We are pleased to have an opportunity to the make a written submission to the Scottish Government Consultation on Legal Services Regulation Reform in Scotland. Our submission is structured as follows: in Section 1 we highlight the importance of the independence of the legal profession for the rule of law; in Section 2 we express concerns about the assumptions and limitations of the consultation document and the Roberton report on which it is based; in Section 3 we flag concerns about funding for the Roberton and Market Regulator models; finally, in Section 4, we highlight the need for more careful consideration of the specific characteristics of legal tech and what these mean in terms of appropriate regulation.
Section 1 – Independence of the legal profession
Independence of the legal profession is crucial. It is “a fundamental principle recognised by the international community” and essential to “ensuring that the rule of law is upheld”.3 That means that the profession must be free from government interference, whether in shaping the practice of law or the business of law. That must be so even (and especially) where government, existing regulators, or commercial organisations see an opportunity to enhance economic growth in the ‘market’ for legal services by defining (or re-defining) their scope and the boundary between reserved and unreserved legal services.
The independence of the legal profession is not well-served by vesting regulatory powers in an organisation which sits outside the profession. For this reason, both the Roberton model and the Market Regulator model (Options 1 and 2) threaten the independence of the profession. We draw attention to the economic considerations at play in the specification of the powers for these regulators – notably, the power to monitor the supply of legal services and the power to act as an economic regulator.
Section 2 – Assumptions and limitations
The consultation document makes repeated reference to the rule of law. However, little consideration is given to the substantive requirements of the rule of law. There is no acknowledgement that the establishment of a regulatory body which is separate from the legal profession threatens the autonomy of the profession and so the rule of law. No attempt is made to explain how this dilemma may be resolved. We do not think it can be resolved. Primacy must be given to the rule of law and therefore to the independence of the legal profession.
We note that there appear to be three separate motivations for the consultation and the proposed reform. First, the Roberton report identifies various failures in the current regulatory regime, noting, for example, the complexity of the complaints system, a lack of clarity about when a practising certificate is required, and issues about pricing transparency. It does not explain why these issues might not be sufficiently tackled within the context of the current regulatory framework.
The second relates to the perceived need for a demarcation between the roles of the Law Society of Scotland as representative body on the one hand, and as regulator on the other. Such demarcation has already been achieved through the establishment of a separate Regulatory Committee of the Law Society of Scotland.
The third, and it seems to us, the main motivation for reform is economic.

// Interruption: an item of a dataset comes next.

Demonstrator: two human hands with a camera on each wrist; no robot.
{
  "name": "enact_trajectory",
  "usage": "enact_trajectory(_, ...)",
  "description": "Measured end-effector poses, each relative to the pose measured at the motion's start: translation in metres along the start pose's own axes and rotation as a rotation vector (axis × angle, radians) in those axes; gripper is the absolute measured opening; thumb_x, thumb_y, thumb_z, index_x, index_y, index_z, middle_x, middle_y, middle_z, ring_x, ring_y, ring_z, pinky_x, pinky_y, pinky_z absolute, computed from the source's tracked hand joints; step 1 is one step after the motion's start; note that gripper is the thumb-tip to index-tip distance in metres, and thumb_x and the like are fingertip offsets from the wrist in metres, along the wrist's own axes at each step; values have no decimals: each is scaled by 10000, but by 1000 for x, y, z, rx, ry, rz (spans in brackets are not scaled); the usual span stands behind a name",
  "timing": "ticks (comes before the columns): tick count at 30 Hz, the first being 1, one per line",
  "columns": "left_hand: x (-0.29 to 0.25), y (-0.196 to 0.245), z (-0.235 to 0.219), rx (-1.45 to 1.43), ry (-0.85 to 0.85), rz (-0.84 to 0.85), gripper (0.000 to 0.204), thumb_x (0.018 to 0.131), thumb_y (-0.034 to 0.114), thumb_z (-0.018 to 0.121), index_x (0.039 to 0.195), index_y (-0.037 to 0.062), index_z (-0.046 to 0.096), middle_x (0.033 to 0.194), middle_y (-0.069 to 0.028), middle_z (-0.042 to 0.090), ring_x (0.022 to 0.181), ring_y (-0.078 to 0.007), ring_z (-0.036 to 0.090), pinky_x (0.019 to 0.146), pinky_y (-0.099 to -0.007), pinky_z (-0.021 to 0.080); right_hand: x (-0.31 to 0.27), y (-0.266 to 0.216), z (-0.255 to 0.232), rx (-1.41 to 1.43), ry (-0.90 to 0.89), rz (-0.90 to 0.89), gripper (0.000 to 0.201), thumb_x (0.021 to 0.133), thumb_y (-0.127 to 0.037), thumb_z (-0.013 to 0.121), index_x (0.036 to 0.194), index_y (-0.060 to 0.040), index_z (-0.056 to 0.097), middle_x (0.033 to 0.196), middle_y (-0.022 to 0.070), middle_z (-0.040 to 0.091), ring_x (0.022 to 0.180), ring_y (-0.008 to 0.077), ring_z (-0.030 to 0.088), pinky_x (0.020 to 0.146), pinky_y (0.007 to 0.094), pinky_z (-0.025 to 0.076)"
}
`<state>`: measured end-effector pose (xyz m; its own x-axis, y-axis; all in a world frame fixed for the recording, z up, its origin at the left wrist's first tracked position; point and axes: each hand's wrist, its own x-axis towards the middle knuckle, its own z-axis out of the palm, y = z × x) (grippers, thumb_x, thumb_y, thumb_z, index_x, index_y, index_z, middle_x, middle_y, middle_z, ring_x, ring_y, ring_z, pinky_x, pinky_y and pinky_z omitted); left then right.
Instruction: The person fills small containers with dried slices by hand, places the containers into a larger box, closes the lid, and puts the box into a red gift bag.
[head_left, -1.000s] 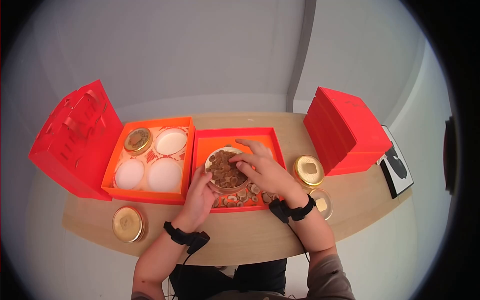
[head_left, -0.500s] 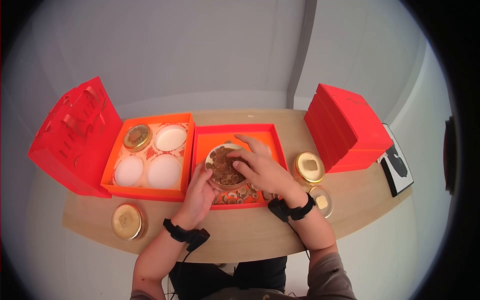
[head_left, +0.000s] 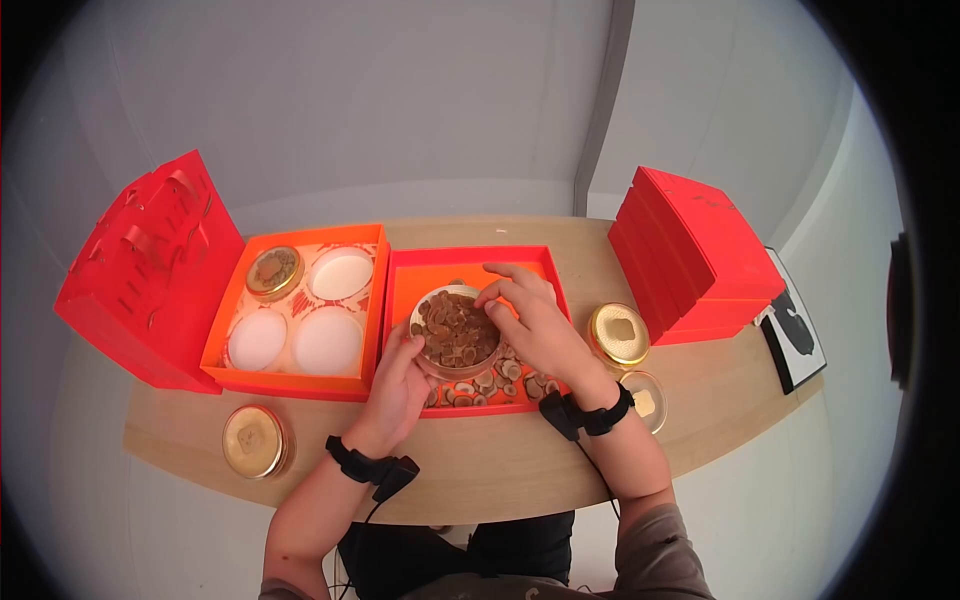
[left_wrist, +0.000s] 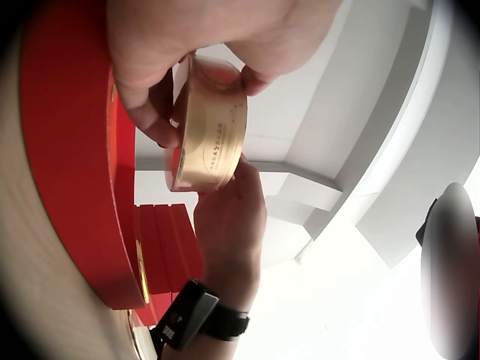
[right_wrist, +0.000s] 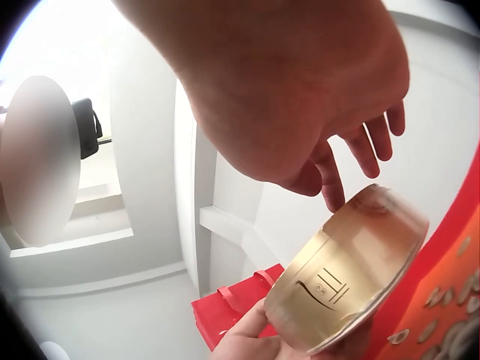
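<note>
A person's left hand (head_left: 400,385) grips a gold-labelled jar (left_wrist: 214,135) of brown slices (head_left: 458,330) above a shallow red tray (head_left: 480,412), while the right hand (head_left: 538,325), fingers loosely bent, hovers at the rim with nothing visible in its grasp. A pale wooden table (head_left: 440,480) with a curved front edge carries a red bag (head_left: 150,270), an orange box (head_left: 290,387) with round recesses and stacked red boxes (head_left: 690,260). Behind rises a plain grey wall (head_left: 400,100); pale flooring (head_left: 780,490) surrounds the table.

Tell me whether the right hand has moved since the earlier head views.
Yes: the right hand has shifted rightward, toward the right side of the red tray.
</note>
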<state>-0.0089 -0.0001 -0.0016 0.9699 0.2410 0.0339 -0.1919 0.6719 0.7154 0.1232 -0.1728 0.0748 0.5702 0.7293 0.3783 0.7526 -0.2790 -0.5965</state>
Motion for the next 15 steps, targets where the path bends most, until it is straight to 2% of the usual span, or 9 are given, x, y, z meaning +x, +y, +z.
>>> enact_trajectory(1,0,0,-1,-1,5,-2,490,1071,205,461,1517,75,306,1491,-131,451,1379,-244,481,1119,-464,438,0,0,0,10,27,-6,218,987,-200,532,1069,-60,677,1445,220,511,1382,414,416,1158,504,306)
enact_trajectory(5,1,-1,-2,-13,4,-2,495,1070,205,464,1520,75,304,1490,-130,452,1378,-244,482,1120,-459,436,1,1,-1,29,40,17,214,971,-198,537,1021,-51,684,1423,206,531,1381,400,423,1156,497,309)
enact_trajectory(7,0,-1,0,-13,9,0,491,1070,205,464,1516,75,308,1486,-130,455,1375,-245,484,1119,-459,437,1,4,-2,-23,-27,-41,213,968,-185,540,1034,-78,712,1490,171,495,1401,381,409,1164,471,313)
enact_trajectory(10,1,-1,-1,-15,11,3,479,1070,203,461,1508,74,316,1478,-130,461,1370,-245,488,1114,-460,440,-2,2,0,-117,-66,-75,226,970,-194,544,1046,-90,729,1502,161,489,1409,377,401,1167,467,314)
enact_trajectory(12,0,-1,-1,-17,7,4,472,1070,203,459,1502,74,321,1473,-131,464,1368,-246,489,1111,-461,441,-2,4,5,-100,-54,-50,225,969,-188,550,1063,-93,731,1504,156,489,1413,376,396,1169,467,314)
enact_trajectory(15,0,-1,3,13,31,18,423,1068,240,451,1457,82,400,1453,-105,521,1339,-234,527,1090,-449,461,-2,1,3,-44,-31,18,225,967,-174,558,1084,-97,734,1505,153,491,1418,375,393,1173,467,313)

The consultation document refers to a ‘legal services market’ and the potential for ‘market failure’. It suggests the appointment of a ‘Market Regulator’. It appears primarily to be focused on competition and liberalisation.
Economic considerations such as opening up new markets, preserving market ‘share’, facilitating new business models or enhancing competition should not take priority over preservation of the rule of law. The latter is a fundamental value, underpinning all others in a democratic society. Indeed, it is our view that the rule and theory of law necessarily come prior to any consideration of markets. A narrative that, in effect, prioritises market considerations plays into an instrumental, neoliberal conception of law that puts money before social values, profit before professionalism.4 It is a narrative that favours the powerful: the big law firm, the global legal publisher, the provider of legal tech. This is not a neutral narrative, nor does it reflect the impetus behind the rule of law in terms of facilitating the holding of power to account.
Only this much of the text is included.